FROM READERS.(Letter to the Editor).
COPYRIGHT 2000 New York Academy of Sciences
In his article "The Sun in the Church" [September/October 1999], J.L.
Heilbron claims that cathedral-based solar observations made by Giovanni
Domenico Cassini "disproved the very geocentric dogma they [early modern
astronomers] were supposed to uphold." But that claim is not even
supported by Mr. Heilbron's own account. Cassini carefully measured an
image of the sun projected on a meridian line embedded in the floor of a
cathedral in order to determine the variation in distance between the
earth and the sun at the summer and winter solstices. Although Mr.

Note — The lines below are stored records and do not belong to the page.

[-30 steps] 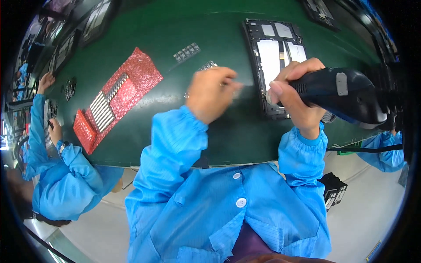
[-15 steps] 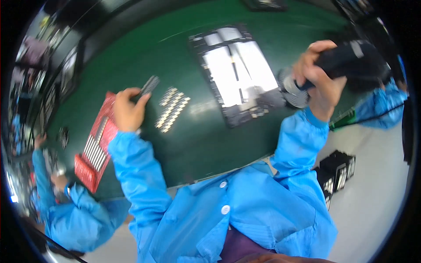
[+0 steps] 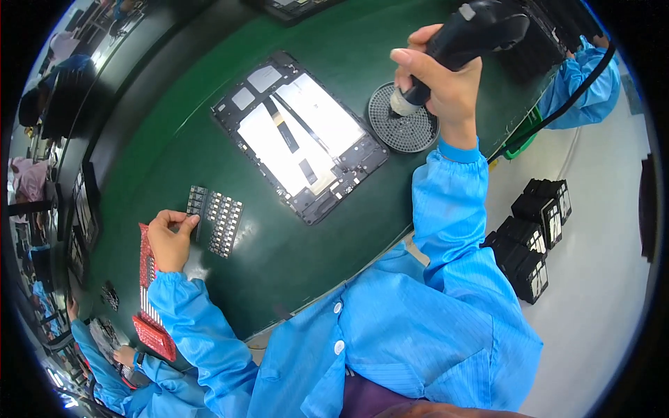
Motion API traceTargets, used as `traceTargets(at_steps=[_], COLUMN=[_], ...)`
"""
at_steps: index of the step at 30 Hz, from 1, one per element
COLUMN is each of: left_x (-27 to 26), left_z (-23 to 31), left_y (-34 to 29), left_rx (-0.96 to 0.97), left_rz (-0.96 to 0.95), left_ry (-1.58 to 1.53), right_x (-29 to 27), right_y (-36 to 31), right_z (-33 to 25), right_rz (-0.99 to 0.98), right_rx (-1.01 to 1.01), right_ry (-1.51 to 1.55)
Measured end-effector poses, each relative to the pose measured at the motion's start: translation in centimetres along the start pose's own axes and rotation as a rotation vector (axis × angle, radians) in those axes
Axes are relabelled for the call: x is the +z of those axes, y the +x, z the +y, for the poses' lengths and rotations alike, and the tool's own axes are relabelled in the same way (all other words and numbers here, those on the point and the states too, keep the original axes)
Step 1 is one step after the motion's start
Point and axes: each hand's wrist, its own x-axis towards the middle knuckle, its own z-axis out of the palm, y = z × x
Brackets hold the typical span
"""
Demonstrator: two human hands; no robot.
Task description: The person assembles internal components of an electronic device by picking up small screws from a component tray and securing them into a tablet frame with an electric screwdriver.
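Observation:
My left hand [image 3: 171, 242] has thumb and fingers pinched on the near end of a dark strip of small parts [image 3: 198, 202]. Right beside it lie several similar strips with pale rectangles [image 3: 226, 223]. My right hand [image 3: 453, 87] is wrapped round a black handheld power tool [image 3: 474, 31], held tilted. Pale tape covers the tool's lower end, which is over a round grey perforated disc [image 3: 411, 136]; whether the tip touches it I cannot tell. Between my hands lies an opened tablet housing [image 3: 331, 143] with white battery panels and a ribbon cable.
Red bubble wrap [image 3: 155, 338] with metallic strips is left of my left hand. A co-worker's hands [image 3: 125, 355] are at the lower left; another person's blue sleeve [image 3: 582, 83] shows at the upper right. Black boxes [image 3: 529, 272] stand on the floor. A black cable [image 3: 557, 115] hangs at the right.
My view has swung, shifting the whole scene. The dark strip, earlier raised in my left hand, is now beside the other strips. My right hand still grips the tool, now above the disc.

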Motion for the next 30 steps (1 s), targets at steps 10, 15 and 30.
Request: traceTargets(at_steps=[10,15,30], left_x=[-0.4,-0.3,-0.3], left_z=[1.3,-0.3,-0.3], left_y=[0.7,0.9,1.0], left_rx=[-0.063,-0.129,-0.168], left_rz=[-0.078,-0.154,-0.218], left_ry=[0.043,-0.09,-0.238], right_x=[1.1,1.3,2.0], right_y=[0.2,0.3,0.2], right_z=[0.9,1.1,0.7], right_rz=[-0.06,-0.095,-0.066], right_rx=[-0.001,0.029,0.121], right_ry=[-0.003,-0.046,-0.066])
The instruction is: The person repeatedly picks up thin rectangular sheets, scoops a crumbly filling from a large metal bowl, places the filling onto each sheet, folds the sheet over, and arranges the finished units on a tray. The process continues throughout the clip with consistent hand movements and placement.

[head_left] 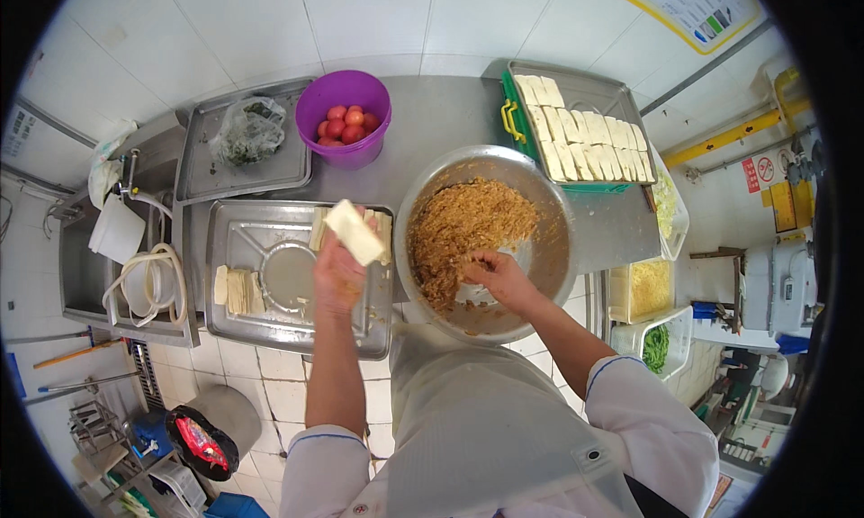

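My left hand (338, 270) is closed round a pale, rectangular tofu slice (354, 233), held tilted above the steel tray (297, 340). Behind that hand, more pale slices (384, 225) stand in a row, and a smaller bunch of slices (238, 291) rests at the tray's left side. My right hand (504, 282) reaches into a large steel bowl (556, 288). Its bunched fingertips are in the brown minced filling (472, 216), at the edge of the heap; the amount between them is hidden.
Behind the tray stand a purple bucket (367, 149) of tomatoes and another tray (200, 180) with a bagged leafy item. At the back right, a tray of slices (576, 144) sits on a green crate (515, 122). A sink (81, 275) is left; tubs of shredded food (650, 288) stand right.
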`<state>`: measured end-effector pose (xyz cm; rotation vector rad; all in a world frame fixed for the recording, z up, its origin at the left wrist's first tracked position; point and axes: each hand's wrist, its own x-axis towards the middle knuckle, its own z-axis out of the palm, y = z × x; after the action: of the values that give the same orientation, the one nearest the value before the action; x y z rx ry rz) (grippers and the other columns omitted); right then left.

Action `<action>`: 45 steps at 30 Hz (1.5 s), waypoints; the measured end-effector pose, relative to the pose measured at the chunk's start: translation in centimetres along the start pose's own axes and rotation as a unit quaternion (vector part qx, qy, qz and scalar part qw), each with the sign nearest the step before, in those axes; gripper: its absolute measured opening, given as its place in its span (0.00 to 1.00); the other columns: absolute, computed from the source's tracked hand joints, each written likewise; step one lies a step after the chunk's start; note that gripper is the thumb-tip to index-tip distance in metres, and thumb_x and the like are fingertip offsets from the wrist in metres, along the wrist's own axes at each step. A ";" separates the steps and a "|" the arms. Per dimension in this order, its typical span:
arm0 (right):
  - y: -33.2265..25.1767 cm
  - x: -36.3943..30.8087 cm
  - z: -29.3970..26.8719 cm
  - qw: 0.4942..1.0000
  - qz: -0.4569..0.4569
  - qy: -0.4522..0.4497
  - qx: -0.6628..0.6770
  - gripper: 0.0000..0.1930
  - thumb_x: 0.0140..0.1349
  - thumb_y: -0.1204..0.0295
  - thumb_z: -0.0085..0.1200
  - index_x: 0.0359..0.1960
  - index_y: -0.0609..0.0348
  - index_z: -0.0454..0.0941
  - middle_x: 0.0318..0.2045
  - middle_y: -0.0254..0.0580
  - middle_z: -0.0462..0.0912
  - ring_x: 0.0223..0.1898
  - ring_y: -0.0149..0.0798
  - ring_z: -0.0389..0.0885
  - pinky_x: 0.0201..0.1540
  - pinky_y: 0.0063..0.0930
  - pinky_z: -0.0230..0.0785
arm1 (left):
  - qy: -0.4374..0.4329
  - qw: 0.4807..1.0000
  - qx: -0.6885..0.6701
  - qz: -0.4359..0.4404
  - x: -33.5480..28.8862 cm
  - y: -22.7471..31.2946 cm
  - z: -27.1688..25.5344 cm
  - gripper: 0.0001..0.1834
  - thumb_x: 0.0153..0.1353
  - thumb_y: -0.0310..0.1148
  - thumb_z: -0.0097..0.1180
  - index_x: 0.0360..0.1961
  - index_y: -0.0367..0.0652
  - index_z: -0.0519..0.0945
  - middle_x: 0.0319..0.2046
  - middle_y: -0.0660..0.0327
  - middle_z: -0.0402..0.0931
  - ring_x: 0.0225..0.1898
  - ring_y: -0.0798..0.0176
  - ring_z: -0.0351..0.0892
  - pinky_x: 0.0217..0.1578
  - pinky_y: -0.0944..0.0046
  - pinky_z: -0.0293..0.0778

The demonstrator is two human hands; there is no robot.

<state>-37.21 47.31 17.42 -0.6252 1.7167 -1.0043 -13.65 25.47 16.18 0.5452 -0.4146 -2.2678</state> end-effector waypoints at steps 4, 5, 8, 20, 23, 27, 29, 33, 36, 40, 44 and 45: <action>-6.6 -2.3 -1.7 0.981 -0.160 -0.052 0.096 0.16 0.77 0.69 0.54 0.59 0.64 0.81 0.46 0.37 0.87 0.42 0.27 0.83 0.50 0.27 0.77 | -0.023 0.996 0.056 -0.061 -2.0 -7.0 6.9 0.32 0.79 0.48 0.44 0.75 0.40 0.63 0.68 0.54 0.73 0.66 0.52 0.76 0.67 0.51 0.74; -7.7 -2.7 -1.9 0.987 -0.151 -0.030 0.054 0.16 0.77 0.69 0.55 0.59 0.65 0.81 0.46 0.38 0.87 0.43 0.27 0.83 0.50 0.27 0.77 | -0.027 0.995 0.042 -0.089 -2.5 -8.5 8.3 0.30 0.79 0.46 0.46 0.74 0.41 0.65 0.66 0.58 0.75 0.64 0.57 0.78 0.65 0.55 0.75; -9.5 -3.6 -2.9 0.973 -0.230 0.003 -0.023 0.17 0.72 0.73 0.59 0.60 0.65 0.78 0.45 0.48 0.87 0.46 0.37 0.86 0.51 0.34 0.79 | -0.079 0.993 0.032 -0.076 -4.5 -12.5 11.5 0.27 0.78 0.42 0.52 0.72 0.46 0.67 0.62 0.64 0.77 0.63 0.64 0.77 0.65 0.59 0.72; -5.0 -7.7 -6.9 0.802 -0.490 0.181 -0.291 0.26 0.68 0.74 0.58 0.67 0.65 0.72 0.66 0.60 0.74 0.67 0.62 0.73 0.71 0.50 0.67 | 0.089 0.991 0.064 -0.078 -4.9 -19.3 18.7 0.21 0.80 0.41 0.49 0.69 0.48 0.69 0.49 0.63 0.80 0.45 0.68 0.83 0.44 0.66 0.80; -4.0 -8.9 -7.9 0.791 -0.488 0.157 -0.334 0.27 0.70 0.72 0.56 0.69 0.66 0.71 0.69 0.60 0.70 0.71 0.62 0.68 0.74 0.54 0.62 | 0.105 0.988 0.054 -0.103 -5.2 -19.4 20.2 0.19 0.81 0.42 0.47 0.66 0.48 0.72 0.48 0.62 0.81 0.44 0.67 0.83 0.42 0.66 0.81; -3.2 -10.3 -9.2 0.797 -0.486 0.123 -0.336 0.27 0.71 0.70 0.56 0.70 0.67 0.70 0.72 0.59 0.67 0.74 0.63 0.64 0.76 0.57 0.56 | 0.156 0.975 0.081 -0.138 -4.5 -19.3 19.7 0.18 0.81 0.44 0.45 0.62 0.48 0.75 0.50 0.60 0.83 0.48 0.63 0.84 0.49 0.61 0.81; -3.1 -11.1 -9.8 0.798 -0.477 0.103 -0.354 0.28 0.71 0.70 0.56 0.70 0.68 0.69 0.73 0.59 0.66 0.75 0.62 0.63 0.76 0.57 0.56 | 0.093 0.985 0.049 -0.135 -4.4 -19.5 19.2 0.18 0.81 0.44 0.46 0.59 0.43 0.77 0.50 0.60 0.84 0.49 0.63 0.85 0.52 0.60 0.81; -3.8 -12.0 -10.3 0.818 -0.479 0.112 -0.297 0.29 0.72 0.68 0.56 0.71 0.68 0.68 0.73 0.59 0.65 0.75 0.61 0.62 0.76 0.57 0.55 | 0.096 0.991 0.009 -0.092 -4.5 -19.8 19.5 0.21 0.81 0.46 0.44 0.59 0.41 0.77 0.52 0.58 0.84 0.51 0.61 0.85 0.55 0.58 0.80; -4.8 -11.2 -10.5 0.795 -0.504 0.105 -0.320 0.29 0.72 0.66 0.55 0.71 0.67 0.68 0.74 0.59 0.65 0.75 0.61 0.63 0.76 0.58 0.55 | 0.066 0.992 0.041 -0.103 -5.3 -19.3 19.9 0.21 0.81 0.46 0.44 0.61 0.41 0.76 0.55 0.58 0.83 0.53 0.60 0.84 0.56 0.59 0.80; -5.5 -10.1 -10.4 0.792 -0.483 0.092 -0.362 0.29 0.74 0.63 0.53 0.71 0.67 0.68 0.74 0.60 0.65 0.74 0.62 0.63 0.77 0.57 0.55 | 0.017 0.989 0.028 -0.143 -6.3 -19.2 20.3 0.20 0.80 0.42 0.48 0.64 0.41 0.75 0.59 0.61 0.79 0.60 0.62 0.79 0.60 0.60 0.75; -5.5 -10.0 -10.3 0.806 -0.483 0.093 -0.329 0.29 0.74 0.63 0.52 0.71 0.67 0.68 0.74 0.60 0.65 0.74 0.62 0.63 0.77 0.57 0.54 | 0.023 0.992 0.017 -0.126 -6.5 -18.7 20.0 0.19 0.79 0.41 0.50 0.64 0.41 0.75 0.58 0.61 0.80 0.60 0.63 0.79 0.60 0.60 0.75; -5.6 -10.1 -10.3 0.802 -0.487 0.098 -0.331 0.29 0.74 0.63 0.52 0.71 0.67 0.68 0.74 0.60 0.65 0.74 0.62 0.63 0.77 0.56 0.54 | 0.022 0.992 0.022 -0.120 -6.5 -18.6 19.9 0.20 0.79 0.41 0.50 0.64 0.42 0.75 0.58 0.61 0.80 0.59 0.63 0.80 0.60 0.60 0.75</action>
<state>-43.50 55.71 28.77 -2.0749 1.9282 -1.1273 -30.63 45.14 26.57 0.6988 -0.3965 -2.4756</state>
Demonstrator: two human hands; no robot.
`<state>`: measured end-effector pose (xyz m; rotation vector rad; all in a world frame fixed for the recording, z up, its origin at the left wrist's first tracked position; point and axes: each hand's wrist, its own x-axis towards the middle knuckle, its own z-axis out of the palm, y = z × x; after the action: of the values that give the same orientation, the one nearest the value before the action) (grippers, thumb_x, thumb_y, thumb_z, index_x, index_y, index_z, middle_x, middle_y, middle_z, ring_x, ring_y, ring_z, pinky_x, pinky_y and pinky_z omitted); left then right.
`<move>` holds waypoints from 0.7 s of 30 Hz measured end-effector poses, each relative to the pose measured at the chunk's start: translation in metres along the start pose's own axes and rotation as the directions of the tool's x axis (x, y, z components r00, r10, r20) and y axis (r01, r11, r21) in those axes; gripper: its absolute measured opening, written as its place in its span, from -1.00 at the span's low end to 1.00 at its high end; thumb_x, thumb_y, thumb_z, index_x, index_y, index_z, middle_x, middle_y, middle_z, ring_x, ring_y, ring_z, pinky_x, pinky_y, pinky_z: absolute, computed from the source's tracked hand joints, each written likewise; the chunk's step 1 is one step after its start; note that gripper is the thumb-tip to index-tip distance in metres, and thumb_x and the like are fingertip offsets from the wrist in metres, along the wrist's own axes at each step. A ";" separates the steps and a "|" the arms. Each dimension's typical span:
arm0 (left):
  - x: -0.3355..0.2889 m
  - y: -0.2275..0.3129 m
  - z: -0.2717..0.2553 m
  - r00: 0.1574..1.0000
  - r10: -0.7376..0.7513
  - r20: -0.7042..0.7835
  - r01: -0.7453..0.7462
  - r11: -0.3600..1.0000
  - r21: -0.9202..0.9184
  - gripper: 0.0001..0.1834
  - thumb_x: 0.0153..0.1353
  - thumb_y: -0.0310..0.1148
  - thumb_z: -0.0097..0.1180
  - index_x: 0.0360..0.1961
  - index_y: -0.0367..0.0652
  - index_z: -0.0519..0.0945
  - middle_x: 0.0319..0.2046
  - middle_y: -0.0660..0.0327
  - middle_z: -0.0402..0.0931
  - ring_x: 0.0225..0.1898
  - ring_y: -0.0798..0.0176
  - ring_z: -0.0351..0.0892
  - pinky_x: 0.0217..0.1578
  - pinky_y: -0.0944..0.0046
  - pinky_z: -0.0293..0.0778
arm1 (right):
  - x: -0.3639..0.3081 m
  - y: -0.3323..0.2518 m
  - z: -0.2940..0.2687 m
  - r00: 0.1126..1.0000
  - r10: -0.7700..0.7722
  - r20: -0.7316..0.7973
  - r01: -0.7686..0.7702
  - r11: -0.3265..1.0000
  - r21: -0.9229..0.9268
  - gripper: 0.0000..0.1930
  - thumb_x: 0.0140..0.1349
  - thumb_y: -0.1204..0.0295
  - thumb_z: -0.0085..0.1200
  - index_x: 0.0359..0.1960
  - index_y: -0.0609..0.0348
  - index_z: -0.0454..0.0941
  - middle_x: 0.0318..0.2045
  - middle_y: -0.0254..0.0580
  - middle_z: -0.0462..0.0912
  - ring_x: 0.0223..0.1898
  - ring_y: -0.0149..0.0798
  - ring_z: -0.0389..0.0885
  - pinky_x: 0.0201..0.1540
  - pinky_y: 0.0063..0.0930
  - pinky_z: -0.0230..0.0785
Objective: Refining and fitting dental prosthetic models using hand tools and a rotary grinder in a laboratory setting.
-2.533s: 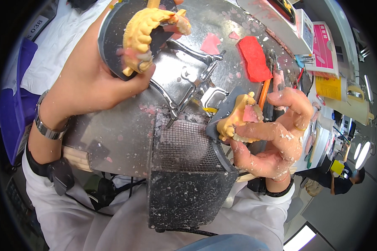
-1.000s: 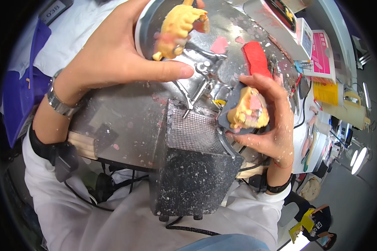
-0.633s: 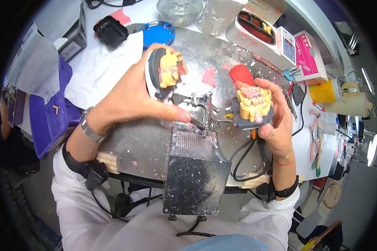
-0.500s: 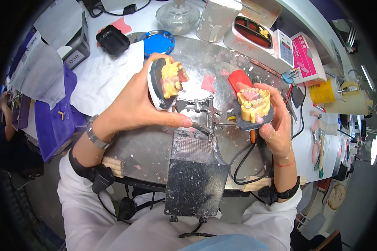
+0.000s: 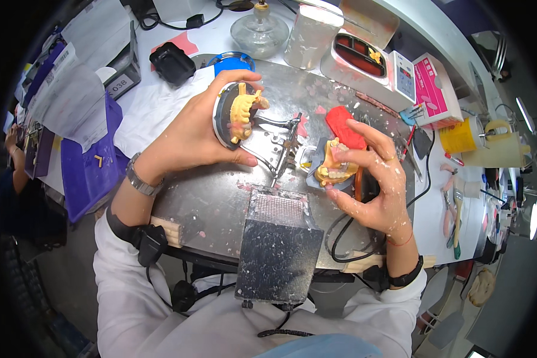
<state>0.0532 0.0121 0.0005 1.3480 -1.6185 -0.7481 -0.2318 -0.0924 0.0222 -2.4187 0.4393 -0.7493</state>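
My left hand (image 5: 188, 134) is wrapped round the dark, white-backed base of a yellow dental model (image 5: 242, 114), its row of teeth turned to the right. A metal articulator (image 5: 283, 146) spreads open between this model and a second yellow dental model (image 5: 333, 170) on a grey base. My right hand (image 5: 380, 185) closes on that second model from the right, thumb at its near edge and index finger over the top. The other right fingers are raised and curved. Part of the second model lies hidden behind the fingers.
Below the hands stands a dark box with a mesh top (image 5: 280, 206), dusted with shavings. A red piece (image 5: 345, 126) and pink scraps lie on the metal worktop. Behind are a glass burner (image 5: 259, 34), a wax heater (image 5: 364, 59) and a pink box (image 5: 434, 89). A purple tray (image 5: 92, 173) is leftward.
The articulator and both models have turned and shifted. The right-hand model has moved left, and my right hand has gone from cupping its base to fingers over its top.
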 end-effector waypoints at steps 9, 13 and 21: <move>0.005 0.010 -0.014 0.998 0.050 0.045 -0.058 0.975 0.214 0.25 -0.45 -0.09 0.62 0.32 -0.20 0.17 0.21 0.07 0.31 0.25 0.10 0.30 0.24 0.15 0.24 | 0.003 -0.009 0.003 0.996 -0.083 0.029 0.088 0.962 -0.258 -0.72 -0.30 0.45 0.38 -0.42 -0.07 0.70 0.18 -0.09 0.42 0.19 -0.02 0.25 0.21 -0.18 0.13; 0.005 0.009 -0.014 0.996 0.077 0.040 -0.085 0.961 0.265 0.24 -0.43 -0.05 0.60 0.32 -0.21 0.19 0.23 0.06 0.29 0.26 0.09 0.30 0.25 0.14 0.23 | 0.001 -0.008 0.006 0.993 -0.114 0.018 0.115 0.954 -0.277 -0.73 -0.30 0.45 0.39 -0.44 -0.08 0.71 0.18 -0.12 0.41 0.17 -0.01 0.26 0.20 -0.18 0.13; 0.001 0.024 -0.019 0.999 -0.022 -0.047 0.027 0.995 0.097 0.22 -0.38 0.13 0.53 0.32 -0.16 0.22 0.27 0.10 0.25 0.26 0.10 0.30 0.26 0.05 0.22 | -0.014 -0.007 -0.017 0.962 -0.173 -0.212 0.143 0.978 -0.152 -0.80 -0.08 0.49 0.34 -0.38 0.12 0.61 -0.05 -0.13 0.54 0.00 -0.09 0.42 0.08 -0.22 0.28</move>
<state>0.0595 0.0184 0.0295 1.4466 -1.6227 -0.6552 -0.2516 -0.0878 0.0324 -2.5279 0.3982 -1.1030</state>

Heilbron tells us that Cassini's resultant calculation of the eccentricity
of the earth-sun orbit was in disagreement with Ptolemy's geocentric model
by a factor of two, he fails to note that the result was equally in
disagreement with Copernicus' helio-centric model, which had precisely the
same eccentricity as Ptolemy's model.
Moreover, both models readily could have been modified to account for Cassini's observations by extending the Ptolemaic concept of the equant point. As described in the Almagest, Ptolemy introduced the equant point to account for observed variations in the angular distance of Venus from the sun and in the retrograde arc of Mars. The bisection of the eccentricity by the equant point for those planetary orbits was a consequence of fitting the parameters of his model to observations, not because of any "uncanny intuition" on Ptolemy's part. In the absence of any direct observation of the variation in the earth-sun distance, however, Ptolemy did not see any need to introduce an equant point for his solar orbit; for that same reason, Copernicus simply copied Ptolemy's result. Hence it cannot be argued that Cassini's observations "disproved the geocentric dogma."
Kepler first determined the variation in the distance between the earth and the sun almost half a century before Cassini's observations. With access to Tycho Brahe's excellent planetary and solar observations, Kepler obtained the earth-sun distance through triangulation with the position of Mars. He found an "eccentricity just half that which Tycho Brahe had found through equations of the sun's motion" that were derived by assuming a circular earth-sun orbit. Mr. Heilbron also concludes that Cassini's "observation unambiguously agreed with the predictions of Kepler's model." But Heilbron is referring here to the model in which the earth traces an elliptical orbit with the sun at one focus, not to the model in which the earth traces a circular orbit, as Kepler originally envisioned. To establish conclusively that the earth-sun orbit is approximately elliptic and not circular would have required Cassini to measure the size of the solar image approximately a hundred times more accurately than he did, and to include observations near the equinoxes. For Cassini, such accuracy was clearly impossible: his measurements were already at the limits of sensitivity for his meridian.
The geocentric dogma was not overthrown by "exquisitely sensitive observations made within the very edifice of a church," but by the successful agreement of Kepler's three empirical laws for his heliocentric model with astronomical observations, and by Newton's development of celestial mechanics.
MICHAEL NAUENBERG University of California Santa Cruz, California
J.L. Heilbron replies: Readers of The Sciences will no doubt be as pleased as I am that Michael Nauenberg has troubled to dilate a point slighted in the process of excerpting and condensing portions of my book, The Sun in the Church. As he writes, Cassini's project was to settle whether an eccentric circle with whole or with bisected eccentricity better represented the sun's (or the earth's) orbit. Cassini found for the half-eccentrics (Keplerians) against the complete eccentrics (Ptolemaic astronomers, including, in this case, Copernicus). The finding did not defeat geocentrism but (as the book puts it) added one more piece of evidence in favor of Kepler's version of the Copernican system. Or, as the first royal astronomer, John Flamsteed, put it, referring to Cassini's observations, "The Suns Excentricity is bisected as the Copernicans affirmed."